BEGIN DATA SUPPLIED
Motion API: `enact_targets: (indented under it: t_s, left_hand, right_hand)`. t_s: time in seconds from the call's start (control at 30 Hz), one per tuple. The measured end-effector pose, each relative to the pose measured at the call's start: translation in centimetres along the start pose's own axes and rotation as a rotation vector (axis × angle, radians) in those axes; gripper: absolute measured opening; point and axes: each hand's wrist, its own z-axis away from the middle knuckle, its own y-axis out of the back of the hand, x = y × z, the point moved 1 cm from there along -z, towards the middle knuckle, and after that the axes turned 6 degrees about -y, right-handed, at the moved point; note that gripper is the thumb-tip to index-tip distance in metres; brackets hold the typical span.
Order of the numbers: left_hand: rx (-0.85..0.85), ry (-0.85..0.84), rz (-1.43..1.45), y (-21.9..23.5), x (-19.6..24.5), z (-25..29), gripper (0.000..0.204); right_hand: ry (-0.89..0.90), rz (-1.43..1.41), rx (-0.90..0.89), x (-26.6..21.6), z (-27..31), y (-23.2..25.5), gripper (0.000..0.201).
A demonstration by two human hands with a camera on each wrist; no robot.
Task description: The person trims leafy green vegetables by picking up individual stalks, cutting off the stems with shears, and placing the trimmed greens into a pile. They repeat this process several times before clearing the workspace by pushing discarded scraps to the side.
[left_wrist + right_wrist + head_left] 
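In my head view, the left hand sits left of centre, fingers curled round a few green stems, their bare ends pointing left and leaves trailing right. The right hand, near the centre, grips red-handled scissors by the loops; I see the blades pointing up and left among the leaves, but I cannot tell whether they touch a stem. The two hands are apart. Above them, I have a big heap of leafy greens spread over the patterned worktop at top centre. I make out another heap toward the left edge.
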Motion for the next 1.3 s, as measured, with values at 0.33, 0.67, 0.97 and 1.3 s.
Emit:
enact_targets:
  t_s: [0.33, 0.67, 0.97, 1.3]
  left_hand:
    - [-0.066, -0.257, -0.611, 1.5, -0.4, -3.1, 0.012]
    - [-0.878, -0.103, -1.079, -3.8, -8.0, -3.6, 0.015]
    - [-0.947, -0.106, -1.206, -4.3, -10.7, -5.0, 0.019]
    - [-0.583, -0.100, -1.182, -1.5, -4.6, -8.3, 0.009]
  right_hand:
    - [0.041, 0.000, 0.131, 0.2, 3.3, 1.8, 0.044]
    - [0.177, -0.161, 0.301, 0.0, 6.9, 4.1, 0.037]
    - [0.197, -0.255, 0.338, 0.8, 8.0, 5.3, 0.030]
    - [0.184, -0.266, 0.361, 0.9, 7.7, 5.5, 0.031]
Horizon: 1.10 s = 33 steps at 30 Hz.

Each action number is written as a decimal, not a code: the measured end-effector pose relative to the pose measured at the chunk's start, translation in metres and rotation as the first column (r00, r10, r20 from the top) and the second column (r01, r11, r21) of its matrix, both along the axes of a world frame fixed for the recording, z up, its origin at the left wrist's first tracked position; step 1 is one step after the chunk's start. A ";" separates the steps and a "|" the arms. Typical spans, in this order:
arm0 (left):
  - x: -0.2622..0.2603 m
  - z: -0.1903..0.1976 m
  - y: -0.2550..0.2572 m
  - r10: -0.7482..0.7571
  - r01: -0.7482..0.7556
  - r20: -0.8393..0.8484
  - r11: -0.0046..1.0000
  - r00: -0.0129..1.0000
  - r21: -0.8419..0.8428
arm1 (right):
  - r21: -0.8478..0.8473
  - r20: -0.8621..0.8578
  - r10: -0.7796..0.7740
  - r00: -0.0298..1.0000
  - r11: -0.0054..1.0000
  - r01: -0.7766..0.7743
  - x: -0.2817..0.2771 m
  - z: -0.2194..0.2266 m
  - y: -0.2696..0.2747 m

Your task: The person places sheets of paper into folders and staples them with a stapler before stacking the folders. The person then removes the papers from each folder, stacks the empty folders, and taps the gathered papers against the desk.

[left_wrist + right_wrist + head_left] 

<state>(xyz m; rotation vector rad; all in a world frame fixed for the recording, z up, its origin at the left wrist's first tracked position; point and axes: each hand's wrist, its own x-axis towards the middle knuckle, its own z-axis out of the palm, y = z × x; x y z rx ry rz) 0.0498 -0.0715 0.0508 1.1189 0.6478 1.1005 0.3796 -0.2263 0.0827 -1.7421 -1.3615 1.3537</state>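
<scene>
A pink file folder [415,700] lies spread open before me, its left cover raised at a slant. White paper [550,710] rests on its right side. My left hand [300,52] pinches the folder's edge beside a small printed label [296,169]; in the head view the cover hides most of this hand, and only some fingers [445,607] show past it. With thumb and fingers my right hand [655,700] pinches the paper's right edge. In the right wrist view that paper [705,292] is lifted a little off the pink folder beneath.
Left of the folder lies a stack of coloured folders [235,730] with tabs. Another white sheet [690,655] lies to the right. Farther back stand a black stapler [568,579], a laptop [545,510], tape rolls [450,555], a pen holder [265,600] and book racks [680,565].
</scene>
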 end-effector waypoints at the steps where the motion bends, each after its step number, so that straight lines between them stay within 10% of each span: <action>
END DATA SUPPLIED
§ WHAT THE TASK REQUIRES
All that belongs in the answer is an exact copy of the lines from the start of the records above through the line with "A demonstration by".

§ TASK ANSWER
Motion API: `enact_targets: (indented under it: t_s, left_hand, right_hand)`. t_s: time in seconds from the call's start (control at 30 Hz), one per tuple. The measured end-effector pose, each relative to the pose measured at the call's start: translation in centimetres along the start pose's own axes and rotation as a rotation vector (axis × angle, radians) in those axes; gripper: absolute measured opening; point and axes: each hand's wrist, its own z-axis away from the middle knuckle, its own y-axis out of the back of the hand, x = y × z, the point moved 1 cm from there along -z, towards the middle knuckle, and after that the axes turned 6 degrees about -y, right-handed, at the moved point; note that gripper is the thumb-tip to index-tip distance in metres; brackets hold the typical span.
Order of the numbers: left_hand: rx (-0.85..0.85), ry (-0.85..0.84), rz (-1.43..1.45), y (-21.9..23.5), x (-19.6..24.5), z (-25..29), gripper (0.000..0.204); right_hand: ry (-0.89..0.90), rz (-1.43..1.41), rx (-0.90..0.89), x (-26.6..21.6), z (-27..31), y (-23.2..25.5), gripper (0.000..0.201).
A demonstration by two human hands with a camera on each wrist; no robot.

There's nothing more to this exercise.